As Deputy Administrator, Sonderling oversaw enforcement, outreach, regulatory work, strategic planning, performance management, communications, and stakeholder engagement. During his tenure, the Agency accomplished back-to-back record-breaking enforcement collections and educational outreach events. Sonderling oversaw the development and publication of large-scale deregulatory rules, authored numerous Opinion Letters,  Field Assistance Bulletins, and All Agency Memorandums.

While serving as Acting Administrator, Sonderling issued an Opinion Letter regarding the Department's first-ever legal analysis of the gig economy. Opinion Letter FLSA2019-6 addressed whether a service provider for a virtual marketplace company is an employee of the company or an independent contractor under the FLSA. The letter responded to a request on behalf of a particular virtual marketplace company. It concluded that the workers who provide services to consumers through this specific company's virtual platform are independent contractors, not employees of the company. Sonderling also issued proposed rules for marquee labor issues such as updating the overtime threshold and joint employer standards under the FLSA.

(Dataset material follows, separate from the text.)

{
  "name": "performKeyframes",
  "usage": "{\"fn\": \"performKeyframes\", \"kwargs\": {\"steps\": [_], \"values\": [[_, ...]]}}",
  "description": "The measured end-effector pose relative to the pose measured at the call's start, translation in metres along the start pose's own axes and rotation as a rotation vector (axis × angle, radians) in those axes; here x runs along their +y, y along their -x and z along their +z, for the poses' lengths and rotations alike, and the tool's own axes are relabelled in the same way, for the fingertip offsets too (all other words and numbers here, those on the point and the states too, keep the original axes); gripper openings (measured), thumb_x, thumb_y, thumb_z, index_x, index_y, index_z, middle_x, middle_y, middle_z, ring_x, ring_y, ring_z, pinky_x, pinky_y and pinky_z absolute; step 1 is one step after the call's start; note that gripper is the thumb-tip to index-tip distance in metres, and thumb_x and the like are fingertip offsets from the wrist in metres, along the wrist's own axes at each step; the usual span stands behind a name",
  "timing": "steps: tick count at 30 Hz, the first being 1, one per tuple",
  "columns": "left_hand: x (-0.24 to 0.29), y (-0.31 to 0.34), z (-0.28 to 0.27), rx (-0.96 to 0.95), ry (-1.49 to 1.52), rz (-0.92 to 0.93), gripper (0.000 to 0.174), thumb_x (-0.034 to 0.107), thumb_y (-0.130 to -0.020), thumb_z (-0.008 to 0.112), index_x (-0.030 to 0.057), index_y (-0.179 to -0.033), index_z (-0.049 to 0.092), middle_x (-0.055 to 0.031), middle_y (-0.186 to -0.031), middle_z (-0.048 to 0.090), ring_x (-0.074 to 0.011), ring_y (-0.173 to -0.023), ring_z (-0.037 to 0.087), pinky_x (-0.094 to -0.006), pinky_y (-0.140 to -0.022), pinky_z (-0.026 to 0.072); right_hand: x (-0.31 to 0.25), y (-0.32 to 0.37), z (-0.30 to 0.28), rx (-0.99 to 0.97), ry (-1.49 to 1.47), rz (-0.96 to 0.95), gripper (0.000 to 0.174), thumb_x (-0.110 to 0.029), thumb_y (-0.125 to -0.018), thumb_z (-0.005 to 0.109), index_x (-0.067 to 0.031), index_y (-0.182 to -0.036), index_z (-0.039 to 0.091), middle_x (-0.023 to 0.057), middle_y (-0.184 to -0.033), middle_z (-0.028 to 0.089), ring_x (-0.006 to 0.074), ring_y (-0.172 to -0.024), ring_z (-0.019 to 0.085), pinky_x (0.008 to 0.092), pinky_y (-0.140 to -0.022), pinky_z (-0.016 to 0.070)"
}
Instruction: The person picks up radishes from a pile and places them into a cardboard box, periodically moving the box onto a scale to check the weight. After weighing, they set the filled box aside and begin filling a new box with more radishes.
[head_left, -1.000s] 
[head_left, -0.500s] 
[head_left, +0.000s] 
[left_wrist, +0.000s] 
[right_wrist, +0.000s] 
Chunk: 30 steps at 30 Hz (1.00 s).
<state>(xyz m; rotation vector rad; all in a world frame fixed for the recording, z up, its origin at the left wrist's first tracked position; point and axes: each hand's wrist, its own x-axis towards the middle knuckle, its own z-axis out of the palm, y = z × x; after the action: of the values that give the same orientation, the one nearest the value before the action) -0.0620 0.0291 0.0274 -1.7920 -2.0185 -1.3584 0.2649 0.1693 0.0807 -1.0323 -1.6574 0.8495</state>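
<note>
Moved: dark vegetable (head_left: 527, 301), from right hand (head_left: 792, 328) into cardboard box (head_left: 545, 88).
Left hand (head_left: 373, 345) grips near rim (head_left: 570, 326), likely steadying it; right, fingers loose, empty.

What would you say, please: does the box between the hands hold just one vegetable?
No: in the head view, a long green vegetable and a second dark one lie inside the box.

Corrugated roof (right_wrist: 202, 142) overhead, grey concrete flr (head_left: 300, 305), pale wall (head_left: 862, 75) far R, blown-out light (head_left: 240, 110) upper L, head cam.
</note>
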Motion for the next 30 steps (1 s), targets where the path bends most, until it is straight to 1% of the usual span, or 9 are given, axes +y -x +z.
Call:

Sonderling was also instrumental in developing the Payroll Audit Independent Determination (PAID) the Agency's first comprehensive self-audit program.  PAID's primary objectives are to resolve claims expeditiously and without litigation, to improve employers’ compliance with overtime and minimum wage obligations, and to ensure that more employees receive the back wages they are owed. The program recovered $7 million in wages to 11,000 workers.

United States Equal Employment Opportunity Commission (EEOC)

On July 3, 2019, President Donald J. Trump nominated Sonderling to be a member of the Equal Employment Opportunity Commission for a term expiring July 1, 2024. In October 2019, a coalition of 19 business associations sent a letter to the United States Senate HELP Committee in support of Sonderling's nomination. Associations included the Associated General Contractors, National Restaurant Association, National Retail Federation, American Hotel and Lodging Association, and U.S. Chamber of Commerce. On June 3, 2020, the United States Senate Health Education Labor and Pension Committee, by unanimous consent, favorably reported his nomination. On September 22, 2020, Sonderling was confirmed by the Senate 52–41. He was sworn-in on September 30, 2020, and was also designated by the President to serve as Vice Chair of the Commission. 

One of Commissioner Sonderling’s highest priorities is ensuring that AI-informed employment technologies are designed and deployed in ways that make the workplace more fair and inclusive. Commissioner Sonderling published numerous articles on the benefits and potential harms of using artificial intelligence-based technology in the workplace and speaks globally on these emerging issues.  His approach to regulating technology and human resources has been featured in numerous publications including, The Wall Street Journal, Bloomberg, and Law360.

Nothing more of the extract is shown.